The Journal of Biological Chemistry DOI:10.1074/jbc.M111.233734
The GreenCut2 Resource, a Phylogenomically Derived Inventory of Proteins Specific to the Plant Lineage
Steven J. Karpowicz, Simon E. Prochnik, Arthur R. Grossman and Sabeeha S. Merchant
The plastid is a defining structure of photosynthetic eukaryotes and houses many plant-specific processes, including the light reactions, carbon fixation, pigment synthesis, and other primary metabolic processes. Identifying proteins associated with catalytic, structural, and regulatory functions that are unique to plastid-containing organisms is necessary to fully define the scope of plant biochemistry. Here, we performed phylogenomics on 20 genomes to compile a new inventory of 597 nucleus-encoded proteins conserved in plants and green algae but not in non-photosynthetic organisms. 286 of these proteins are of known function, whereas 311 are not characterized. This inventory was validated as applicable and relevant to diverse photosynthetic eukaryotes using an additional eight genomes from distantly related plants (including Micromonas, Selaginella, and soybean).
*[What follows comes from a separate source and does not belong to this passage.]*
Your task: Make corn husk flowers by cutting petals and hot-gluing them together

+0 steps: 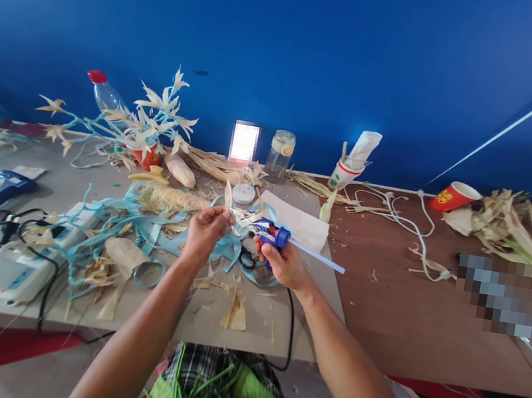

Manual curation of the known proteins in the inventory established its importance to plastid biochemistry. To predict functions for the 52% of proteins of unknown function, we used sequence motifs, subcellular localization, co-expression analysis, and RNA abundance data. We demonstrate that 18% of the proteins in the inventory have functions outside the plastid and/or beyond green tissues. Although 32% of proteins in the inventory have homologs in all cyanobacteria, unexpectedly, 30% are eukaryote-specific. Finally, 8% of the proteins of unknown function share no similarity to any characterized protein and are plant lineage-specific. We present this annotated inventory of 597 proteins as a resource for functional analyses of plant-specific biochemistry.